The novel opens with a prologue entitled “Anonymity,” set in early September 2006. It details a man’s experience in the 24 Hour Psycho exhibit at the Museum of Modern Art in New York City. The exhibit showcases Alfred Hitchcock’s film Psycho in super slow motion over the course of 24 hours. The unnamed man stands at the back of the room, observing others as well as the film itself, which he has seen several times since its installation. He draws various philosophical conclusions about the exhibit, watching the screen from different angles, and wishes a woman would join him, so he would have someone with whom he could share the experience.
The novel then shifts to a first person narrative told by Jim Elster, a filmmaker from New York (and the man from the prologue), who has joined retired scholar and Pentagon adviser, Richard Elster, at his home in the desert to discuss the possibility of a film collaboration. Elster would be the subject of a documentary about the Iraq War: a minimalistic, experimental commentary on the war in all its complexity. They begin, however, by discussing the nature of time and mortality on the deck, watching the desert landscape. Elster has moved from New York to the desert to contemplate time, to let the pace of his life slow to a crawl, and to absorb as much of the natural world as he can.
In the next chapter, Elster’s daughter, Jessie, joins them. Also from New York, Jessie is quiet, reserved, and somewhat cold towards Jim, who develops an immediate attraction to her. They discuss various topics: Jim’s previous film efforts, the 24 Hour Psycho exhibit, Elster’s tendency to lecture—without ever quite finding common ground. Jim studies Jessie from a distance, clearly interested yet unable to make a move.
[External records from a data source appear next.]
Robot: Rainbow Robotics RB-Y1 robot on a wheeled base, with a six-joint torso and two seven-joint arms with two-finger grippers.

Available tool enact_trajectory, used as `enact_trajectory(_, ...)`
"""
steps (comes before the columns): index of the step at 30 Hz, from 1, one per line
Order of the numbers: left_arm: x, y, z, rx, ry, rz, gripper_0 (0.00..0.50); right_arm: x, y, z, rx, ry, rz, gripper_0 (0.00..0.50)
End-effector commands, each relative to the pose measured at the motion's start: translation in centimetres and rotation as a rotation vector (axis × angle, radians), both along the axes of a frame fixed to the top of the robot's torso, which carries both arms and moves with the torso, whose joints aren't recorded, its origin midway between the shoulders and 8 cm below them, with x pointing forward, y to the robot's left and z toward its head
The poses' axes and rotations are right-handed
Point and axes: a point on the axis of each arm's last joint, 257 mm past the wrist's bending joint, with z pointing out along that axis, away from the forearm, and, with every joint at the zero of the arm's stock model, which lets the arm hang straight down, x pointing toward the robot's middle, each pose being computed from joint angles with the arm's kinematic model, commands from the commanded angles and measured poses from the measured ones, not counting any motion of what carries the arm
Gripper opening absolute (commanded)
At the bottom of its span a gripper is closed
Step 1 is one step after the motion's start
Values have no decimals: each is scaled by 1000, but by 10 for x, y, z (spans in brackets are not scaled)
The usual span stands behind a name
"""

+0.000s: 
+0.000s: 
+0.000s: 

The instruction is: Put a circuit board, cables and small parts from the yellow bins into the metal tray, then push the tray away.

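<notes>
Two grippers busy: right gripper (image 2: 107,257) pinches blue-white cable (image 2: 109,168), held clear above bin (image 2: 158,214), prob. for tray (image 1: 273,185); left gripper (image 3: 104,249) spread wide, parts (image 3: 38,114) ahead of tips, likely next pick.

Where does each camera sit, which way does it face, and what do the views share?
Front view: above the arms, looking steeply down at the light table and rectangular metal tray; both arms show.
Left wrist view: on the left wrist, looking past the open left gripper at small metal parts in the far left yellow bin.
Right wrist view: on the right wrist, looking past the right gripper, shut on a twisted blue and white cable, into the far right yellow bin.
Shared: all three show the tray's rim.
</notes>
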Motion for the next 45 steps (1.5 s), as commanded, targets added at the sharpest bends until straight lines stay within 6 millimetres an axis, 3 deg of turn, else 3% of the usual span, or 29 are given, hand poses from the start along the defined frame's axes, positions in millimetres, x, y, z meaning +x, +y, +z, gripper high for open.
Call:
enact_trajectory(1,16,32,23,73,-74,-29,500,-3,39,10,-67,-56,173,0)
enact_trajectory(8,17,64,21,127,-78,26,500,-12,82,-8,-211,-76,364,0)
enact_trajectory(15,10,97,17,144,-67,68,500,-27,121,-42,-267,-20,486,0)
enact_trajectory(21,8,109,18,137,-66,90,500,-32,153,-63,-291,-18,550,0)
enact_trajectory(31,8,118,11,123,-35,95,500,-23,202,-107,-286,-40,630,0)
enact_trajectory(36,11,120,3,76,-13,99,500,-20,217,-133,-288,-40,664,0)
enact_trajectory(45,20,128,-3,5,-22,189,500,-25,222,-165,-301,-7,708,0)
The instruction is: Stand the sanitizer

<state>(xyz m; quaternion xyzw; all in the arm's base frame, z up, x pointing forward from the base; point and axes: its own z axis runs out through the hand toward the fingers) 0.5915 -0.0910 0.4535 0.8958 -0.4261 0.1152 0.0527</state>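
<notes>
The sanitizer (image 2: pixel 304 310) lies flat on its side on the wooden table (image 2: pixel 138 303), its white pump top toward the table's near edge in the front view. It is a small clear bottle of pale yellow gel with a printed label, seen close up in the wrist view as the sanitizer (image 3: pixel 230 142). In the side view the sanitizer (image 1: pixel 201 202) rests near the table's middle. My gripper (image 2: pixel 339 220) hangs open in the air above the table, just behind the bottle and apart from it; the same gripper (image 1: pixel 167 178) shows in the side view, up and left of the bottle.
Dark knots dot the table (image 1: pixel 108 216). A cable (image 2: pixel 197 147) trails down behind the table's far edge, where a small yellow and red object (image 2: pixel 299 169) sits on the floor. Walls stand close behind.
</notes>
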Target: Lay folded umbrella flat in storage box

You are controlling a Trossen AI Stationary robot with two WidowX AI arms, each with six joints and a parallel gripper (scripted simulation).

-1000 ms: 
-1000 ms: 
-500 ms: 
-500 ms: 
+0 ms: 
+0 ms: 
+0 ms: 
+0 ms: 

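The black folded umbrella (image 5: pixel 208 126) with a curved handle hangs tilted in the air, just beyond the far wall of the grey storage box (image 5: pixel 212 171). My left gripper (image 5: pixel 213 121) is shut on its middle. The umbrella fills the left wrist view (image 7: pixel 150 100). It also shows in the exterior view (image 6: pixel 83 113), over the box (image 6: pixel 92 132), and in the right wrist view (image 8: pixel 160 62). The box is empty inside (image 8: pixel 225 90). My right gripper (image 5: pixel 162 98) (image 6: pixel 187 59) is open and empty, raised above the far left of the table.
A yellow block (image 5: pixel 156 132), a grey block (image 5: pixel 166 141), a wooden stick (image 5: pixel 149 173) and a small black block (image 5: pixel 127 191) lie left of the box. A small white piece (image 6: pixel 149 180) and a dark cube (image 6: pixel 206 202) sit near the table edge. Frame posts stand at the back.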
In Chapter Three, Jessie and Jim connect: first with a conversation about an elderly husband and wife who Jessie helped in New York, then with a touch of the hand, which Elster interrupts, driving Jessie away. She seems both indifferent to and amused by Jim’s awkward advances. The next day, when Jim and Elster return from a grocery trip to town, Jessie is gone. They search the surrounding area, then call the police.
Two days pass, and Jessie is still missing. There is no evidence of a struggle; however, they learn from Jessie’s mother that she had gone to the desert to get away from a boyfriend who had been bothering her. Jim immediately suspects this man (possibly named Dennis), especially when the police discover a knife in the desert miles from the house. Nothing is definitively proven, however, and eventually Elster and Jim give up on the search and return to the city. Elster is understandably heartbroken; Jim is mostly just stunned.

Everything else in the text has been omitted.